* **INSTRUCTIONS FOR THE TASK**
Pick every line from the data below that contains the string "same" and copy it.

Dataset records

══════════

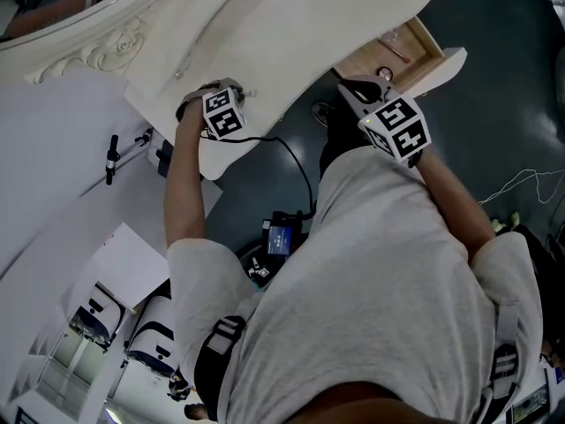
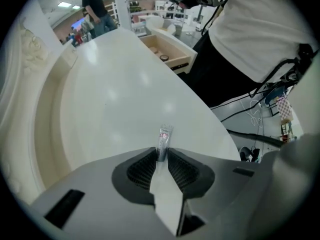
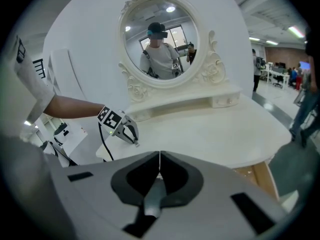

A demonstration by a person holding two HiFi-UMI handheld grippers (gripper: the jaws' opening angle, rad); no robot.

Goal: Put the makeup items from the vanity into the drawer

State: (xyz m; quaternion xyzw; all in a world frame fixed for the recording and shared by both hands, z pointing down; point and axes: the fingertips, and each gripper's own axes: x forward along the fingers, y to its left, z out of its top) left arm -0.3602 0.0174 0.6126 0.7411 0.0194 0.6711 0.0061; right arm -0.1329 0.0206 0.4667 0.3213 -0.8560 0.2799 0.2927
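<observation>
— Head view first: what do we enter?

— We enter the left gripper (image 1: 240, 91) pointing down at the edge of the white vanity top (image 1: 291, 34). The right gripper (image 1: 357, 88) is well apart from it, just beside the open wooden drawer (image 1: 402, 47). A dark floor (image 1: 503, 87) lies under both. A carved mirror frame (image 1: 106, 47) borders the top.

— And the left gripper view?

— We find a small tube (image 2: 163, 138) upright between the jaws. The ribbed pads (image 2: 142, 168) are pinched against it on both sides, and its crimped end stands clear of the tips. Beyond it the vanity top is glossy, with a raised ledge (image 2: 47, 119) along its left. The drawer sits at the far end with a small dark round item (image 2: 164, 58) inside. Cables (image 2: 250, 116) trail on the floor to the right. A person (image 2: 95, 6) stands in a lit hall behind.

— The right gripper view?

— We note its jaws pressed together with nothing between them. Ahead stands the oval mirror (image 3: 159, 39), which reflects the wearer. The left gripper shows at the top's left edge, and the drawer's wood at lower right.
</observation>
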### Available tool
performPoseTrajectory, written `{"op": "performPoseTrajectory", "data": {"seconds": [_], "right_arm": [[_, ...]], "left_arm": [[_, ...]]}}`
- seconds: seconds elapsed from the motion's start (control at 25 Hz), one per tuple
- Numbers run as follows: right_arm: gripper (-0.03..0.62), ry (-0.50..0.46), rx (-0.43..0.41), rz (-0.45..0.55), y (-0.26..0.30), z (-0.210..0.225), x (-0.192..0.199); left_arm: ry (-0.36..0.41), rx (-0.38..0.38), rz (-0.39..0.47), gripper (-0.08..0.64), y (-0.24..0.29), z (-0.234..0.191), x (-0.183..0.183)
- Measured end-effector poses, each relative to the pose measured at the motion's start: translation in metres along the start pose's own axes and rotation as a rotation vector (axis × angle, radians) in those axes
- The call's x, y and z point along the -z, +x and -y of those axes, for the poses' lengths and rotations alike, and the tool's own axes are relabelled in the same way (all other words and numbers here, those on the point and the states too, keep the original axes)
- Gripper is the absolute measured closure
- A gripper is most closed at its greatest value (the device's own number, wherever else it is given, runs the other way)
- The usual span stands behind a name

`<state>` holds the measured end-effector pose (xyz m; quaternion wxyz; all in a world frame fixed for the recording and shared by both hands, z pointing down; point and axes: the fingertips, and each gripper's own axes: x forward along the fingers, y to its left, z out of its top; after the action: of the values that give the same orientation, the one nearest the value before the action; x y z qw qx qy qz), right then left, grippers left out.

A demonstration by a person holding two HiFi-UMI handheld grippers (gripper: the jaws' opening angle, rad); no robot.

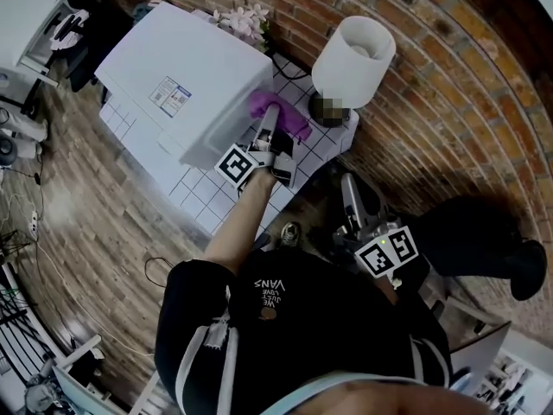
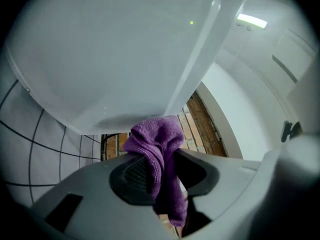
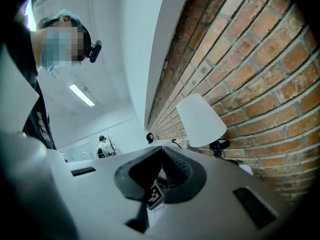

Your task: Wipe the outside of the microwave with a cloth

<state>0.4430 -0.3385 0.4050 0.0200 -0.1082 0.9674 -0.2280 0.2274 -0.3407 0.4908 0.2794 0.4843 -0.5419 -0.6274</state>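
Observation:
The white microwave (image 1: 181, 76) stands on a tiled table (image 1: 207, 199); its side fills the upper left gripper view (image 2: 115, 54). My left gripper (image 1: 270, 126) is shut on a purple cloth (image 1: 281, 115) and holds it against the microwave's right side. In the left gripper view the purple cloth (image 2: 157, 151) hangs pinched between the jaws, its top touching the white casing. My right gripper (image 1: 352, 199) hangs lower, beside the table's edge and away from the microwave. Its jaws meet at the tips (image 3: 161, 156) with nothing between them.
A white table lamp (image 1: 352, 59) stands at the table's back right against the brick wall (image 1: 432, 85); it shows too in the right gripper view (image 3: 200, 121). Pink flowers (image 1: 244, 20) sit behind the microwave. Cables lie on the wooden floor (image 1: 78, 223).

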Motion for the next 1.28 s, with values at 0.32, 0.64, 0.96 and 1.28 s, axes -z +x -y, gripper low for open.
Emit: {"op": "performPoseTrajectory", "data": {"seconds": [0.32, 0.64, 0.96, 1.28], "right_arm": [[0.592, 0.004, -0.156, -0.072, 0.027, -0.043, 0.023], [0.592, 0.006, -0.258, -0.123, 0.044, -0.074, 0.042], [0.592, -0.003, -0.203, -0.11, 0.036, -0.062, 0.038], [0.592, 0.006, -0.081, -0.066, 0.015, -0.027, 0.024]], "left_arm": [[0.028, -0.083, 0.099, 0.428, -0.106, 0.005, -0.02], [0.093, -0.165, 0.303, 0.428, -0.187, -0.004, -0.068], [0.065, -0.137, 0.33, 0.428, -0.163, -0.022, -0.083], [0.017, -0.131, 0.227, 0.428, -0.101, -0.053, -0.048]]}}
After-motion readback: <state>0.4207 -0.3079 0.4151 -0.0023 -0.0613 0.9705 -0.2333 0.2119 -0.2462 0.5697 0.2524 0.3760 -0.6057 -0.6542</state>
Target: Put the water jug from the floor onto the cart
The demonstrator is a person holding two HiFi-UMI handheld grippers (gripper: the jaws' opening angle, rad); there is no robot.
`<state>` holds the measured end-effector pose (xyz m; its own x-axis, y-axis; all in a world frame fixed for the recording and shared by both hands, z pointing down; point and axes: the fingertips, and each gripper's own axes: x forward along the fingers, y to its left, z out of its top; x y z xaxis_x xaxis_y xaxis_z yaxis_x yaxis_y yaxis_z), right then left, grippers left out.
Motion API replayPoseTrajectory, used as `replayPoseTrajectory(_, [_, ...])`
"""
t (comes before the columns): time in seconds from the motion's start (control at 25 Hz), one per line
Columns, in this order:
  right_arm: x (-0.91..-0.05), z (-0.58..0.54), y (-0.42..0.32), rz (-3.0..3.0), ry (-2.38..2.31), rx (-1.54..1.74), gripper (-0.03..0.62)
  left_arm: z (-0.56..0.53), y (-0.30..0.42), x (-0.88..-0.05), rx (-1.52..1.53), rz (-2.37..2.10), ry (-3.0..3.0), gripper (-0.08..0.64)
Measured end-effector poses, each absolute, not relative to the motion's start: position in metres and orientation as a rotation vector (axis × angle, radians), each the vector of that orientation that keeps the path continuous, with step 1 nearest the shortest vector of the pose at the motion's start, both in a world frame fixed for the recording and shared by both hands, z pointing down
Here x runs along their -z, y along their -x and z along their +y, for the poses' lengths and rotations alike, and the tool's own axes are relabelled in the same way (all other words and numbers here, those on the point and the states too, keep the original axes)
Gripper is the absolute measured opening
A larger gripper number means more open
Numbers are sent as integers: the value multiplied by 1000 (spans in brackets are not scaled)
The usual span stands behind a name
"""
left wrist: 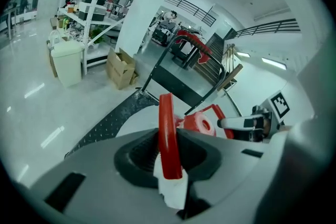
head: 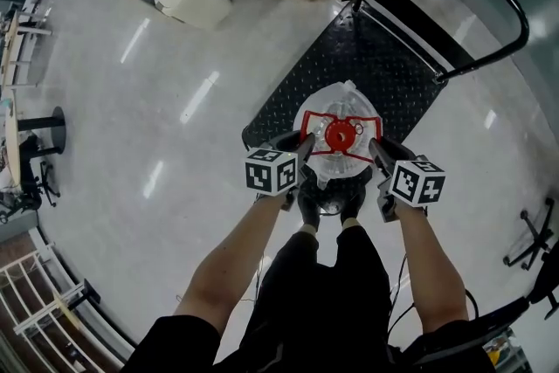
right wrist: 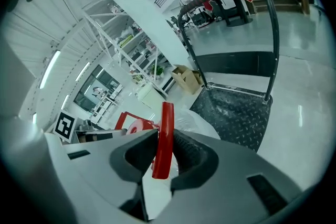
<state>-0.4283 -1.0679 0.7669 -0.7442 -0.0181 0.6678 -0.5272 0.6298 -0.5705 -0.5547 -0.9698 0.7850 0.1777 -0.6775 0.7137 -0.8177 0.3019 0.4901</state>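
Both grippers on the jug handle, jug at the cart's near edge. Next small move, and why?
Probably ease the water jug forward and down onto the cart deck before opening. The left gripper and right gripper both clamp its red handle, and it is over the near edge only.

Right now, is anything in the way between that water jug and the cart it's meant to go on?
Nothing visible. The left tool and right tool are clamped on the red handle of the water jug, which sits at the near corner of the cart; its black deck is otherwise bare.
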Motion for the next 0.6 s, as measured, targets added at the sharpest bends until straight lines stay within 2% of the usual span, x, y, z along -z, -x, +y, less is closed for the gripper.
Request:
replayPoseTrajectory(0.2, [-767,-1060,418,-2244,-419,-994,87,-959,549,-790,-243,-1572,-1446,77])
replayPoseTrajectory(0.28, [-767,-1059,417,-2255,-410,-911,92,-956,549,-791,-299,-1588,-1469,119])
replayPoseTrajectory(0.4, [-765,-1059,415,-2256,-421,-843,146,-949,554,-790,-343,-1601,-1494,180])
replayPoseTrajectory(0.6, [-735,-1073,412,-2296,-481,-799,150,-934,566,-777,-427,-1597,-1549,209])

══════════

* **YOUR RESPONSE**
- The call's x, y and z point along the -z, +x and -y of those axes, for the poses' lengths and rotations alike, and the tool's own axes are relabelled in the same way (all other words and numbers here, those on the point and the states too, keep the original axes)
`<state>` holds the measured end-effector pose (xyz m; quaternion wxyz; all in a world frame fixed for the recording and shared by both hands, z pointing down; point and axes: the fingertips, and each gripper's own axes: x forward along the fingers, y to its left, z out of its top; after the action: of the values that give the same orientation, the one nearest the value before the action; x y z qw qx qy qz), right then left, grippers left out.
Here x runs along their -z, y along their -x and z along their +y, for the poses' lengths and rotations alike, and the tool's own axes are relabelled in the same way (all other words and numbers here, those on the point and the states too, keep the original axes)

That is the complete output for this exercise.